We stood huddled in silence, exchanging looks—Heshy and I excited about the opportunity that this presented; we would finally be doing something substantial—for the time being, at least, no truckloads of ducts to grapple with in the blazing street. The others probably were thinking it would be just another day at the office. No big deal. To them what did it matter—ten tons, twenty. They’d seen it all. Just a job. But Eddie seemed to be wanting us to understand that this represented something special, minimally a special challenge—to hoist and then move into place the largest fan ever built for an office tower.

We slipped by the twenty-fifth floor. Eddie then addressed his men—“I know you think this is just more of the same—what we’ve been doin’ together for, what, ten, twelve years now? Well before I came up to the shanty this morning I was down on the street, on the 54th Street side, where the riggers dropped it last night, to take a look at that Mother. That is one big sucker. It’s filling the whole street.” I looked over to Heshy who was standing dwarfed between the Turnip and the Mountain.
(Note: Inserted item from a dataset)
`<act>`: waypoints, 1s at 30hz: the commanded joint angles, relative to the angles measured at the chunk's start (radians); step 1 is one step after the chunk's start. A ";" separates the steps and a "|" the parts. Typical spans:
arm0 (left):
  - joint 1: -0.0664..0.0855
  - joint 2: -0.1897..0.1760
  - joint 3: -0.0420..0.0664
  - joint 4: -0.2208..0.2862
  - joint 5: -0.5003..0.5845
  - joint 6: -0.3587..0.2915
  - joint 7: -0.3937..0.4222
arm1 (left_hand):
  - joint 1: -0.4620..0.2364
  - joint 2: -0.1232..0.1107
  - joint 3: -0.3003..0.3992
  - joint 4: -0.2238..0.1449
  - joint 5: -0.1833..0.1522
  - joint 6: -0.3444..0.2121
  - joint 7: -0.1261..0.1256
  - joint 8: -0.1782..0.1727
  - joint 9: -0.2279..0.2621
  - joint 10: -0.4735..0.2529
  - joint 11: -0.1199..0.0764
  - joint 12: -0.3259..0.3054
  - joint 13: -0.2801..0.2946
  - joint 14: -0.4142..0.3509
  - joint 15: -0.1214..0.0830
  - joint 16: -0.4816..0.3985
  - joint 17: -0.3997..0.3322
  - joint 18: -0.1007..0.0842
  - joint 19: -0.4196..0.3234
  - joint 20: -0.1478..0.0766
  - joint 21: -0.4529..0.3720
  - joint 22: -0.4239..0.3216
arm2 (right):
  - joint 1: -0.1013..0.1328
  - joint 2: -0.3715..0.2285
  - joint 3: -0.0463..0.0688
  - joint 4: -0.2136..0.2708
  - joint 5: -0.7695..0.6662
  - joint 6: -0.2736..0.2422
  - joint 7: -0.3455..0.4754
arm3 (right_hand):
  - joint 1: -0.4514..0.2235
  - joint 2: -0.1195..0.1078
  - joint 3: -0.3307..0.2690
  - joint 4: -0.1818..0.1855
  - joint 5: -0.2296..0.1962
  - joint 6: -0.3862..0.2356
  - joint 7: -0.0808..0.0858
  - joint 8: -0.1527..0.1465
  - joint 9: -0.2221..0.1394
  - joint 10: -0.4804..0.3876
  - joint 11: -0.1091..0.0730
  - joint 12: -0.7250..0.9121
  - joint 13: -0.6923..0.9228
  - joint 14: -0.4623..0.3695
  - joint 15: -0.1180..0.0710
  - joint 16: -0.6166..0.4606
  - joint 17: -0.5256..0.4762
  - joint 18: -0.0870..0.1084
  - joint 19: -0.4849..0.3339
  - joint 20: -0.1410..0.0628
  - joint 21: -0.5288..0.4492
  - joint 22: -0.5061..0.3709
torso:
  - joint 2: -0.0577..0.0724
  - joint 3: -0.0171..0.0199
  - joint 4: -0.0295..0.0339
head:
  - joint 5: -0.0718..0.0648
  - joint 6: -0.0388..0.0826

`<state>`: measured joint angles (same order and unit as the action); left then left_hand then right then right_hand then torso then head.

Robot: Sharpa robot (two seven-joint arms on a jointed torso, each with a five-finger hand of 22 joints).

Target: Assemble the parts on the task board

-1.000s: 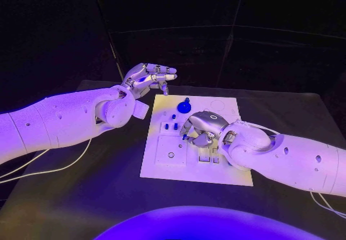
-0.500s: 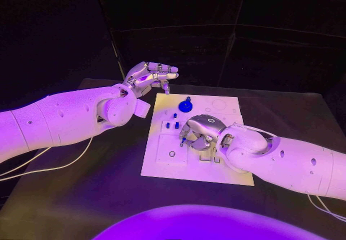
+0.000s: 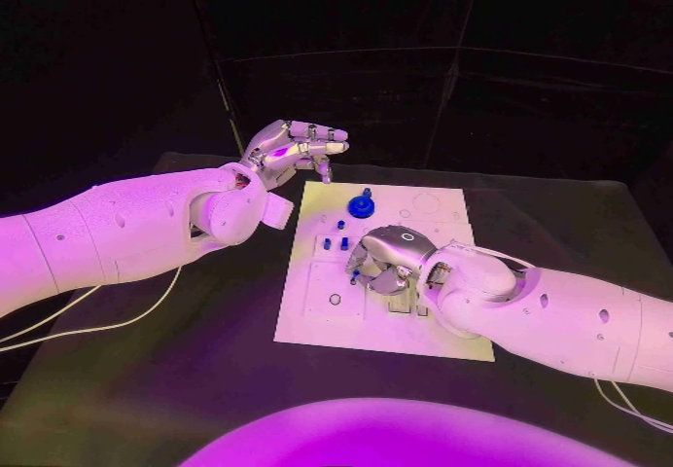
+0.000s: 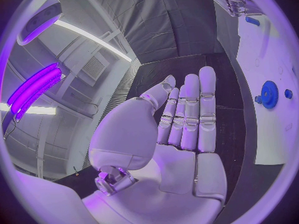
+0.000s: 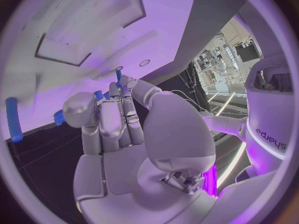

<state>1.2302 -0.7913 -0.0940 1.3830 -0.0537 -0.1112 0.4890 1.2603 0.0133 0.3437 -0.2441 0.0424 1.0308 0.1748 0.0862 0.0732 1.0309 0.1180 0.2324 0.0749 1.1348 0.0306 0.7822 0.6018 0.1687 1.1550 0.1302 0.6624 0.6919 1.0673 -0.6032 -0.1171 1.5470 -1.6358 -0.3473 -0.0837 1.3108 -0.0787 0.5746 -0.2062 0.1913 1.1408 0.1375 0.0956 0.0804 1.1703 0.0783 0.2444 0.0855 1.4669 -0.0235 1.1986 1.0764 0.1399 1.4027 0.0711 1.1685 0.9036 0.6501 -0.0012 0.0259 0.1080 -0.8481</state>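
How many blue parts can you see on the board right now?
4: a blue gear at the far end, three small pegs mid-board beside the right hand. It may hide others.

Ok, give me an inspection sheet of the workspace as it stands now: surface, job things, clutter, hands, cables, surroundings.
Surface: black table, mostly bare round the board.
Job's things: white task board in the middle; blue gear-like part standing near its far end; small blue parts beside it.
Clutter: nothing seen.
Hands: left robot hand raised off the board's far left corner, holding nothing, fingers straight in the left wrist view; right robot hand low over the board's middle, fingers curled; whether it holds a part cannot be told.
Cables: white cable under the left arm; another under the right.
Surroundings: dark backdrop.
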 commanded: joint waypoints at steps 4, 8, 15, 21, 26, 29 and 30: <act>0.002 -0.001 0.000 0.002 0.002 0.013 0.004 | 0.001 0.000 -0.004 0.004 0.005 0.001 0.003 0.004 -0.001 -0.004 -0.002 0.006 0.000 -0.009 0.000 0.005 -0.001 0.015 0.007 -0.002 -0.007 -0.002 | -0.001 0.003 -0.001 -0.002 -0.006 0.016 0.005 | 0.006 0.009 0.003 0.003 0.002 0.002 0.004 0.002 0.000 0.020 -0.014 0.004 0.002 0.030 -0.003 0.003 0.000 -0.020 -0.005 -0.002 0.006 0.002 | 0.001 -0.0003 0.0006 | 0.001 -0.004; 0.002 -0.001 0.000 0.002 0.002 0.013 0.004 | 0.001 0.000 -0.004 0.004 0.005 0.001 0.003 0.004 -0.001 -0.004 -0.002 0.006 0.000 -0.009 0.000 0.005 -0.001 0.015 0.007 -0.002 -0.007 -0.002 | -0.001 0.003 -0.002 -0.002 -0.006 0.019 0.006 | 0.006 0.009 0.003 0.004 0.002 0.002 0.004 0.002 0.000 0.020 -0.014 0.004 0.002 0.030 -0.003 0.003 0.000 -0.020 -0.006 -0.002 0.006 0.001 | 0.000 -0.0007 -0.0006 | 0.000 -0.007; 0.002 0.000 0.000 0.002 0.002 0.013 0.004 | 0.001 0.000 -0.004 0.004 0.005 0.001 0.003 0.004 -0.001 -0.004 -0.002 0.006 0.000 -0.009 0.000 0.005 -0.001 0.015 0.007 -0.002 -0.007 -0.002 | -0.002 0.004 -0.004 -0.004 -0.006 0.028 0.005 | 0.006 0.009 0.003 0.004 0.002 0.002 0.004 0.002 0.000 0.020 -0.014 0.004 0.002 0.030 -0.003 0.003 0.000 -0.020 -0.006 -0.002 0.006 0.001 | 0.000 -0.0001 -0.0002 | -0.001 -0.011; 0.002 0.001 0.000 0.002 0.002 0.014 0.004 | 0.001 0.000 -0.004 0.004 0.005 0.001 0.003 0.004 -0.001 -0.004 -0.002 0.006 0.000 -0.009 0.000 0.005 -0.001 0.015 0.007 -0.002 -0.007 -0.002 | -0.002 0.009 -0.006 -0.012 -0.011 0.039 0.000 | 0.006 0.009 0.003 0.004 0.002 0.002 0.004 0.002 0.000 0.020 -0.014 0.004 0.002 0.030 -0.003 0.003 0.000 -0.020 -0.006 -0.002 0.006 0.001 | 0.000 0.0001 0.0003 | -0.001 -0.011; 0.002 0.001 0.000 0.002 0.002 0.014 0.003 | 0.001 0.000 -0.004 0.004 0.005 0.001 0.003 0.004 -0.001 -0.004 -0.002 0.006 0.000 -0.009 0.000 0.005 -0.001 0.015 0.007 -0.002 -0.007 -0.002 | -0.002 0.013 -0.007 -0.018 -0.014 0.051 -0.002 | 0.004 0.010 0.002 0.005 0.002 0.003 0.004 0.002 0.001 0.020 -0.014 0.005 0.003 0.030 -0.003 0.004 0.000 -0.020 -0.006 -0.002 0.006 0.001 | 0.001 0.0001 -0.0001 | -0.001 -0.011; 0.002 0.000 0.000 0.002 0.002 0.014 0.003 | 0.001 0.000 -0.004 0.004 0.005 0.001 0.003 0.004 -0.001 -0.004 -0.002 0.006 0.000 -0.009 0.000 0.005 -0.001 0.015 0.007 -0.002 -0.007 -0.002 | -0.002 0.016 -0.007 -0.020 -0.015 0.056 -0.002 | 0.004 0.010 0.002 0.005 0.002 0.003 0.004 0.002 0.001 0.020 -0.014 0.005 0.003 0.030 -0.003 0.004 0.000 -0.020 -0.006 -0.002 0.006 0.001 | 0.001 -0.0004 -0.0004 | -0.002 -0.012; 0.002 0.000 0.000 0.002 0.002 0.014 0.003 | 0.001 0.000 -0.004 0.004 0.005 0.001 0.003 0.004 -0.001 -0.004 -0.002 0.006 0.000 -0.009 0.000 0.005 -0.001 0.015 0.007 -0.002 -0.007 -0.002 | -0.002 0.017 -0.008 -0.021 -0.015 0.057 -0.002 | 0.004 0.010 0.002 0.005 0.002 0.003 0.004 0.002 0.001 0.020 -0.014 0.005 0.003 0.030 -0.003 0.003 -0.001 -0.020 -0.007 -0.002 0.006 0.001 | 0.001 -0.0004 -0.0004 | -0.002 -0.012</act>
<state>1.2305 -0.7911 -0.0940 1.3837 -0.0536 -0.1102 0.4879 1.2603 0.0133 0.3437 -0.2441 0.0424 1.0308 0.1748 0.0862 0.0735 1.0308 0.1179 0.2324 0.0749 1.1347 0.0306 0.7822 0.6018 0.1687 1.1549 0.1302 0.6624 0.6921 1.0659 -0.5875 -0.1214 1.5297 -1.6423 -0.3202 -0.0834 1.3149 -0.0746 0.5743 -0.2060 0.1904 1.1407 0.1375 0.0955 0.0799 1.1703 0.0783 0.2477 0.0868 1.4669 -0.0235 1.1986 1.0764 0.1399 1.4027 0.0711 1.1685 0.9035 0.6504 -0.0012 0.0255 0.1063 -0.8597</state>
He too seemed to be surprised by what seemed like Eddie’s awe. The Parrot began to emit a continuous, unmodulated sound.

Eddie next turned to Heshy and me, “This now is a fan, understand, not just a bunch of ducts. So stay out of our way until I tell you what to do. I don’t want to be makin’ any hospital visits tonight.” We slumped back against the wall and grunted that we understood.

Then again to his crew, “I’m gonna need you to give me a full-day’s effort today. You hear me? I’ll be watching what you have for lunch. Especially what you have to drink. I don’t want anyone to be losing an arm or anything. Particularly you, Turnip, considering you already have only one wing that works.” He chuckled at his own joke. I had never before heard him refer to any of his men by their nicknames, much less make that kind of fun of them. It for certain looked as if this would be a different kind of day.

The car bumped to a stop at the fan room, high above the city, which was struggling to emerge from its overnight haze. We were up above where the “skin,” or walls had yet to be affixed to the open steel structure; and although the air on the ground was still, promising to fire up as the day advanced, up there, in that open web of I-beams, there was a stiff wind which, if it persisted, would hopefully keep us cool as we labored.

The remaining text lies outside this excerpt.